The World of Jeeves by PG Wodehouse (Arrow Books, 2008) An omnibus of Jeeves and Wooster stories. (I feel silly even explaining what Jeeves and Wooster is about. If you don’t know already, shame on you. But, for the sake of form...) A series of short stories following the life of Bertie Wooster, one of a society of idle rich in a comic world created by one of the world’s greatest ever writers of sunny slapstick. Jeeves is Wooster’s “man”, taking care of every little thing for him, displaying a quiet cunning and an intelligence that contrasts sharply with his master’s loveable pompous idiocy. (There, did I catch it properly? No, I didn’t think so either...)
Here’s a GBR first. A review of a book that I haven’t finished. But I couldn’t help myself.
We’ve all seen Jeeves and Wooster on the telly, Fry and Laurie flexing their finest comedy muscles in a setting that seems made for them. The perfectness of their performance made me avoid the original for a while. I didn’t want to spoil it for myself. I didn’t want the Fry and Laurie version to be sullied by a version that failed to live up to them.
But, of course, PG Wodehouse didn’t write a version of Jeeves and Wooster. It’s Fry and Laurie that are doing the interpreting here. Wodehouse is the creator of this world, so sooner or later I had to dip in to see where the spark came from.
So I got this omnibus. Thirty-four Jeeves and Wooster stories, all about 20 or 30 pages long. Each following on from the last, all connected, all neatly packaged.
And that’s a key word, I think – “neat.” I’m not sure I can tell you anything you don’t already know about the worlds that Wodehouse creates. They’re all just plain wonderful. Sunny. Delightful. Pleasant. Comic. Wry. Warming. Consistently all these things. But neat too. It all adds up. It all plays out to a neat conclusion. It’s rewarding and fulfilling. It just all makes sense.

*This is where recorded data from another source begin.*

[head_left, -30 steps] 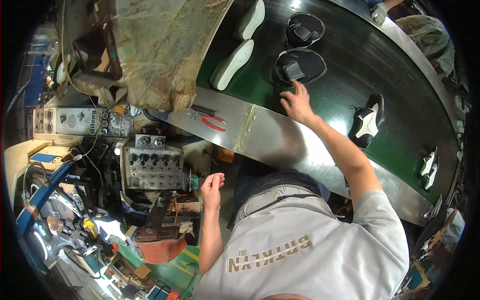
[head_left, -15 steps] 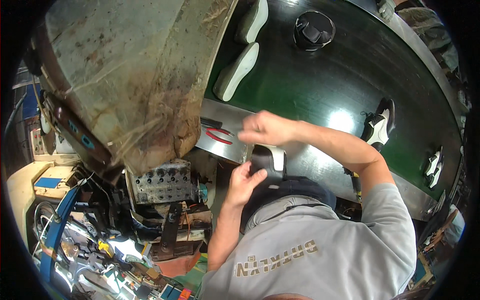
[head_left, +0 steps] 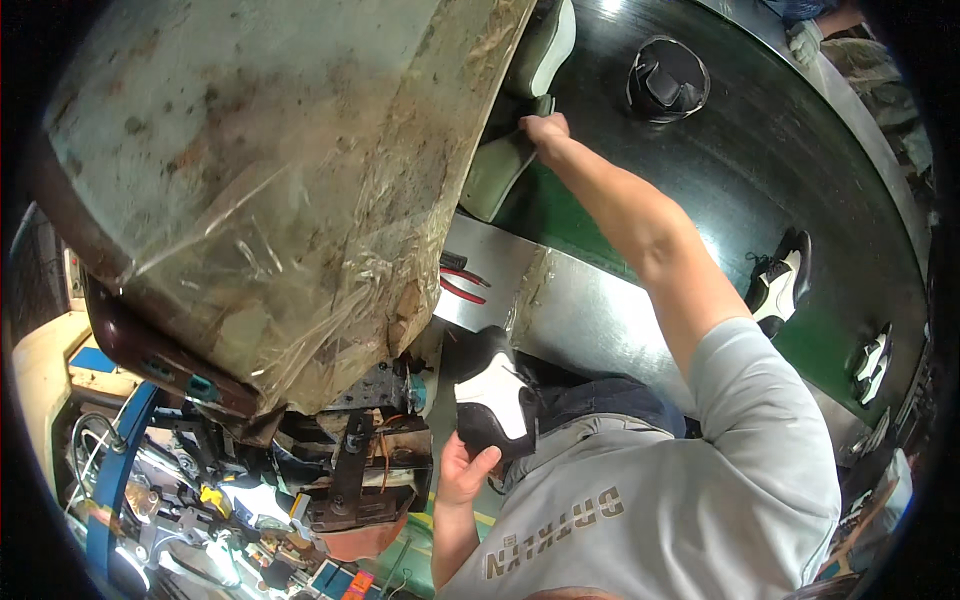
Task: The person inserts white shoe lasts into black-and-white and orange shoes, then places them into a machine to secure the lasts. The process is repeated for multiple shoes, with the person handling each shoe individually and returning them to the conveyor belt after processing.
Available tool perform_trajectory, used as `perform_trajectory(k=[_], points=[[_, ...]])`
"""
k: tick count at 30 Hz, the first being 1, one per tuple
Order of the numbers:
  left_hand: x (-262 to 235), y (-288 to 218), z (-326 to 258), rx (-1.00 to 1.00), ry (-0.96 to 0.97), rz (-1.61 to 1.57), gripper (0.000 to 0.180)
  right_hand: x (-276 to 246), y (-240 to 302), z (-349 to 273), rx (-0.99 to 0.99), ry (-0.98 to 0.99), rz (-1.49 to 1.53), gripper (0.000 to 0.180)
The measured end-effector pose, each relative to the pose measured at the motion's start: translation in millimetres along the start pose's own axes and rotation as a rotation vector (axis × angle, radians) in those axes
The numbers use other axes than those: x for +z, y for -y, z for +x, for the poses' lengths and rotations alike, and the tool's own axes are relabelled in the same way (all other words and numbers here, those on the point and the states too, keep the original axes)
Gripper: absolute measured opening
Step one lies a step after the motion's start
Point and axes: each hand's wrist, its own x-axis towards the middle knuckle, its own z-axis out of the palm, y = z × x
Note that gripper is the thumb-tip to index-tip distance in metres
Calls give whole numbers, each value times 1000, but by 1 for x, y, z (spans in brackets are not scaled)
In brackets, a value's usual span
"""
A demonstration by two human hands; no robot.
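In the left hand (head_left: 464, 474), pinching a black-and-white shoe upper (head_left: 495, 393), freshly turned, beside dark trousers (head_left: 610, 405); farther right, now gripping a newly tipped grey-green shoe last (head_left: 497, 175) over the worktop (head_left: 770, 150) with the right hand (head_left: 545, 129), thus having both pieces in hand.

The held upper (head_left: 490, 427) is black with a white panel (head_left: 497, 388); the grasped last (head_left: 495, 175) is grey-green; another last (head_left: 529, 62) sets grey-green beside a white sole (head_left: 556, 55); the plier handles (head_left: 462, 292) are red; the counter (head_left: 560, 217) is dark green, its metal edge (head_left: 590, 315) silver; the shirt (head_left: 680, 500) is light grey with brown lettering (head_left: 607, 501).
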Motion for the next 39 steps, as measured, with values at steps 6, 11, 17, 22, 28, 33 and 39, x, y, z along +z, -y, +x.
perform_trajectory(k=[6,11,17,22,28,33,39], points=[[-1,-1,12,134,-139,574,22,-86,-21,-117,-493,-50,189,51],[33,-18,34,255,183,750,19,-163,-42,-213,-745,-98,134,48],[27,18,38,194,197,-353,40,-230,-73,-278,-471,7,468,43],[29,50,57,-155,94,-672,22,-233,-100,-323,-226,195,792,39],[58,44,56,-181,-224,-492,24,-227,-129,-331,-110,231,972,28],[43,55,65,-141,-120,-530,37,-213,-128,-344,-167,230,978,25],[31,60,68,-78,-34,-573,43,-198,-119,-359,79,156,887,35]])
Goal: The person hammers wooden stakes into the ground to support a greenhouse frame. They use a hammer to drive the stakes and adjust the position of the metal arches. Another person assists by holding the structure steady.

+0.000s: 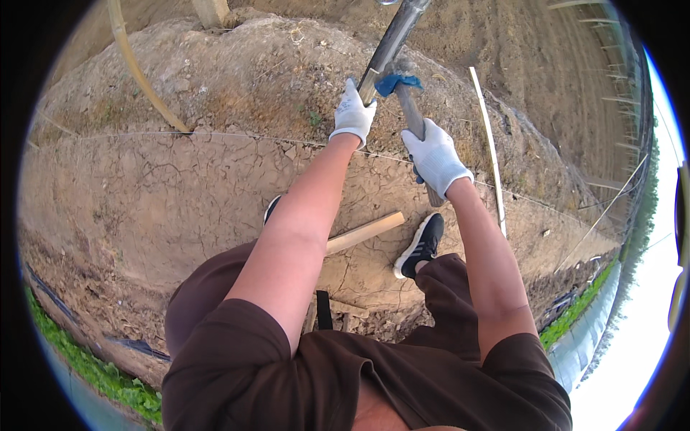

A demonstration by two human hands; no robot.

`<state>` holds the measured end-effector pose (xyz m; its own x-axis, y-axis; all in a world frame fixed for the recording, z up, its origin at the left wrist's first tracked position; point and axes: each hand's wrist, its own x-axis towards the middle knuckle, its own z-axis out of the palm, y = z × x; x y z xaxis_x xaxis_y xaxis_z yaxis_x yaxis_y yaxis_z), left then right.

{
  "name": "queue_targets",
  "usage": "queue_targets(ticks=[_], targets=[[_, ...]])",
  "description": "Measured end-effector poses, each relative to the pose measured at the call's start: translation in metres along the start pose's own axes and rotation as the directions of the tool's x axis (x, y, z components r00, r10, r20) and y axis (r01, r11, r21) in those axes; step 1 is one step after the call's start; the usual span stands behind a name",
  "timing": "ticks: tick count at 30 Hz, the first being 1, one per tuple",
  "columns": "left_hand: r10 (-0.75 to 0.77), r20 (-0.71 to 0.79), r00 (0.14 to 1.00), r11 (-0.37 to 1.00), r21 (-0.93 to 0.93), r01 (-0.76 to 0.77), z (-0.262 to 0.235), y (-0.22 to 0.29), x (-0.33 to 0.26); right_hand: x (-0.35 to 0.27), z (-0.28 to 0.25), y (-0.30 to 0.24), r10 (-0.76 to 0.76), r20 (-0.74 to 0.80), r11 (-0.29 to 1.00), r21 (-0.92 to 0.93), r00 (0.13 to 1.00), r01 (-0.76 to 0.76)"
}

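Observation:
My left hand point(353, 111), in a white work glove, is closed round the lower part of a dark grey pole point(395, 39) that slants up to the right. A pale, wood-coloured strip shows along the pole just above the fingers. In my right hand point(435, 154), gloved in white too, is a hammer point(411, 108), gripped by its worn wooden handle. Blue material is wrapped round the top of that handle. The hammer's head is hard to make out against the soil and lies close beside the pole. Both forearms reach forward.
A thin string point(266, 136) runs along a soil ridge point(237, 72). A bent bamboo strip point(144, 79) stands at left, a pale slat point(490, 151) at right. Near my shoe point(422, 244) a wooden board point(366, 233) lies on cracked earth. Green plants point(108, 377) edge the lower left.

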<state>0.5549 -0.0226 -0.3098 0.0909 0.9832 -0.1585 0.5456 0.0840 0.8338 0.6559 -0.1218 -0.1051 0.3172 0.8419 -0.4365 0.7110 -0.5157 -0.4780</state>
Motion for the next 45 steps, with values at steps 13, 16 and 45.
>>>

But why an omnibus? Why not pick up a full blown Wodehouse novel?
Well this omnibus has become my perfect reading companion, because it’s an amazing bridge between books. The World of Jeeves resets everything. It allows you to escape completely and come up at the end of each story utterly refreshed. After two or three stories from this omnibus, I’ve shaken off everything from the last full blown book I’ve read and am ready to get stuck into the next one.
And that’s how this book should be used. As the world’s most effective pallet cleanser. One day I’ll pick up a “proper” Wodehouse and read it start to finish. But in the meantime, these shots of Jeeves and Wooster are about as close to perfect reading as I’ve ever found.
I couldn’t sit down and read all 34 stories one after the other. If there’s a weakness to Wodehouse, it’s that the same plot tools get used time after time. After two or three of these, they tend to blend into one, and you can see what’s coming around the corner.
Not that that’s a bad thing. I love the structure of these stories. I think the world is a much richer place with them in it. If they changed entirely from one story to the next, they simply wouldn’t be Jeeves and Wooster. They’d lose their caught-in-time quality. They’d lose a lot of why I love them.
This book makes everything else I read better. It makes me happy when I read it. It refreshes me. It fills me with the life stuff that’s needed to attack something new. It is, without a doubt, the easiest GBR score I’ve ever given...
10 GBRThere, I did it, my first ten. And 100% deserved as well. If a book makes your whole life better, the least I can do is put all my thumbs up as high as I can for it.